Moreover, the required short term price adjustment is further elevated because most people find it too difficult or expensive to adjust in the short term. If they have an SUV and gas prices go through the roof, they still might not switch to a hybrid car because the switch would be very expensive.
For these reasons, sudden increases in demand or decreases in supply will cause dramatic short term price increases and these increases will usually stay for a while.
However, after several years, new wells or mines will be found and after several more years, commodities will be extracted from them. As a result, supply will start to significantly increase. Moreover, after several years with elevated prices, people will have been able to reduce their use or perhaps even entirely substituted it. As a result, demand will significantly decrease.

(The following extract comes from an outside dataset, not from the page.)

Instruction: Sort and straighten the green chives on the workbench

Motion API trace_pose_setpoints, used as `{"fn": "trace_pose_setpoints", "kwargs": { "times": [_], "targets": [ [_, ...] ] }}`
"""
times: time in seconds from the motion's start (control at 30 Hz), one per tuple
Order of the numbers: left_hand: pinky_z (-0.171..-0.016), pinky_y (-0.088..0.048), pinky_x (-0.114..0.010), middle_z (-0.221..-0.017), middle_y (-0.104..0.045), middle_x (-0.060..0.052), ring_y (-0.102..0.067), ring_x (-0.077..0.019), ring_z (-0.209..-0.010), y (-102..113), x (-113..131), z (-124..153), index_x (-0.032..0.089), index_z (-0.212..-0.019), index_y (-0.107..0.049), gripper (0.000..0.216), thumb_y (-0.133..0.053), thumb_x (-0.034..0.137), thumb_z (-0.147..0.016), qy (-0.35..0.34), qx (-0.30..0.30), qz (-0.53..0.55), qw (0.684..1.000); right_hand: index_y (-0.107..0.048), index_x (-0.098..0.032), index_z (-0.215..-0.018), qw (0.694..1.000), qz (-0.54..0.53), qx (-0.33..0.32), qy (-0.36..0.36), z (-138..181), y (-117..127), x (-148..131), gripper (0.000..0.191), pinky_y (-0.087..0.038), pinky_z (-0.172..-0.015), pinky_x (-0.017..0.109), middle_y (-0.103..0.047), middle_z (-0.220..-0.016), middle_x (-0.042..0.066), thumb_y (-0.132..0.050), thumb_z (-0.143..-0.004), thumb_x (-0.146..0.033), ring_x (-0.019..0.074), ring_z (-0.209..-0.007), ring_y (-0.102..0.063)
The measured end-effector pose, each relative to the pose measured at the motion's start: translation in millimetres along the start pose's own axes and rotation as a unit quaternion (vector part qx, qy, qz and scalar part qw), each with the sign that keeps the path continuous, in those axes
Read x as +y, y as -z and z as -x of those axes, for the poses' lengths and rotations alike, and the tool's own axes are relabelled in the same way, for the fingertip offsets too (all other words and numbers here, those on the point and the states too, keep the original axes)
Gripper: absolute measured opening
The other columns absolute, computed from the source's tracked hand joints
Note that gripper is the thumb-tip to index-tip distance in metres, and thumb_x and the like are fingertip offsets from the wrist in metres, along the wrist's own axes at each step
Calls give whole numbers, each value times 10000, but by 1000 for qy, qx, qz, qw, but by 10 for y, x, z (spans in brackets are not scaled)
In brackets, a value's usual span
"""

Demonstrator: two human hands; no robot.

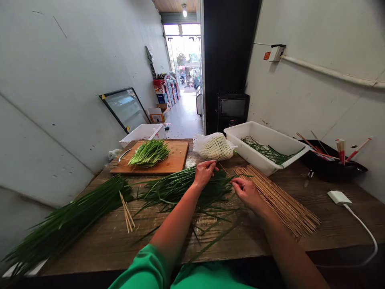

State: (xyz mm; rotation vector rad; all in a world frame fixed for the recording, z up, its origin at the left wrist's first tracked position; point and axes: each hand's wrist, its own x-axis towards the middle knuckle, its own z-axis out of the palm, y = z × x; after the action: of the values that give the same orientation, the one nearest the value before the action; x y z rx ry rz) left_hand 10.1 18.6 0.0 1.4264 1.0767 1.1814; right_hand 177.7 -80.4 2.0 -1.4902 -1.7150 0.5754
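Over a loose pile of Chinese chives, my two hands work close together in the middle of the table. My left hand is closed, pinching a chive leaf whose tip shows by the fingertips. In a pinch, my right hand grips the lower end of a thin bamboo skewer, which slants up toward my left hand. A green leaf also shows at the right fingertips; whether it is held I cannot tell. Many bamboo skewers lie in a bundle beside my right hand.
A long chive bunch and several short sticks lie left. Behind are a cutting board with cut stalks, a foam-net bundle and a white bin. A black tray and white charger sit right.
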Motion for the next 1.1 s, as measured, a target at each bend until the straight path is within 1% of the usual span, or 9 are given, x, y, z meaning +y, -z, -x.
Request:
{"fn": "trace_pose_setpoints", "kwargs": {
  "times": [0.07,0.27,0.43,0.7,0.8,0.87,0.93,1.03,1.1],
  "targets": [
    [-413,-328,-182,-652,-684,-39,-442,-54,-405,-8,21,12,91,-986,-674,329,-585,313,-760,10,-14,13,1000,-687,-145,-855,1000,2,0,3,-1,0,-1,322,-386,-509,238,-674,-704,52,-436,-820,-344,144,-565,-553],
    [-447,-368,-188,-726,-705,-62,-513,-71,-460,-27,40,35,101,-887,-697,274,-592,314,-750,4,-15,-3,1000,-683,-142,-860,1000,-1,-1,1,-2,-10,14,331,-394,-505,238,-670,-693,55,-428,-825,-349,147,-559,-556],
    [-439,-361,-190,-724,-711,-59,-459,-65,-441,-20,33,40,104,-917,-707,284,-583,301,-755,-7,-18,-24,1000,-683,-146,-858,1000,-1,-2,4,-12,-10,21,313,-424,-549,240,-694,-749,67,-434,-817,-331,163,-627,-602],
    [-465,-377,-194,-746,-714,-53,-468,-77,-485,-30,-15,42,108,-950,-714,305,-579,310,-766,-27,-38,-64,997,-683,-152,-834,1000,11,6,6,-11,0,-5,313,-399,-513,234,-679,-698,54,-427,-814,-331,153,-580,-580],
    [-514,-409,-202,-773,-718,-48,-507,-89,-521,-34,43,99,116,-960,-720,316,-587,325,-764,-33,-117,-92,988,-677,-151,-831,1000,10,14,3,-23,0,8,323,-386,-498,232,-670,-692,53,-424,-817,-352,147,-561,-562],
    [-583,-437,-208,-791,-721,-35,-563,-114,-605,-21,106,136,133,-954,-731,313,-603,343,-759,-56,-213,-128,967,-671,-153,-815,1000,15,23,2,-37,3,27,325,-378,-494,231,-658,-676,49,-423,-817,-362,142,-548,-546],
    [-650,-451,-218,-817,-723,-24,-598,-140,-692,12,158,148,153,-955,-736,315,-572,367,-793,-79,-259,-169,948,-667,-157,-792,999,20,31,0,-50,11,48,322,-373,-495,229,-646,-658,45,-425,-814,-369,140,-547,-540],
    [-746,-449,-259,-864,-718,-51,-615,-173,-779,78,160,117,169,-914,-745,277,-526,319,-836,-109,-180,-285,935,-669,-149,-801,999,9,35,-15,-63,27,68,333,-379,-494,231,-651,-662,51,-428,-805,-380,144,-545,-548],
    [-808,-427,-307,-862,-708,-79,-612,-202,-821,103,108,89,183,-845,-753,197,-579,265,-801,-124,-144,-384,903,-670,-140,-818,999,2,34,-23,-65,35,75,341,-381,-487,234,-655,-663,56,-432,-798,-384,145,-532,-549]
  ]
}}
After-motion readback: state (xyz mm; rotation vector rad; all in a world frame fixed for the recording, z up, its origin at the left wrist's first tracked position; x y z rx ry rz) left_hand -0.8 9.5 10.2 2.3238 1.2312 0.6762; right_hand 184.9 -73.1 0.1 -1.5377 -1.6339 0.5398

As a result of the increase in supply and decrease in demand, a dramatic price decline will occurr. This will cause a new period of low prices, because supply and demand also responds slowly in the short term to low prices.
I agree fully with the above described analysis, but as I wrote in my review of Rogers book I felt it was incomplete because it left out how inflation affected commodity prices. Both because commodity prices, being traded on markets, are more flexible than others and also because commodities are very far from the final consumers (and thus in accordance to Austrian theory making them extra sensitive to real interest rate changes) and also because of the above mentioned low short term elasticity of both demand and supply, inflationary policies will raise commodity prices a lot more than consumer prices in general.
One answer as to why Rogers left it out suggested by an Austrian leaning friend of mine is that Rogers felt that he was only interested in the long term super cycles created by the analysis he described, and wasn't interested in the more medium term effects caused by inflation. And it seems unlikely that inflationary policies will affect the two decade or so long cycles that Rogers described as they have little affect omn the long term fundamentals.
And that is probably correct. But while Rogers wasn't interested in it, it should be interesting to anyone who thinks that price fluctuations on a shorter term than two decades or so are relevant. The three reasons I described is in fact why inflationary policies will create mini-cycles over a few years.
Because inflationary policies have little or no effect on the long term fundamentals of commodity prices relative to other prices, while having strong positive (in the sense of increasing) effects on commodity prices in the short term it follows that whenever central banks starts to pursue more inflationary policies, commodities and other assets that benefits from higher commodity prices are good investments. However, as this also means that commodity prices will fall later, investors should when it looks like the inflationary policies will have to be ended or reversed should go short on such assets.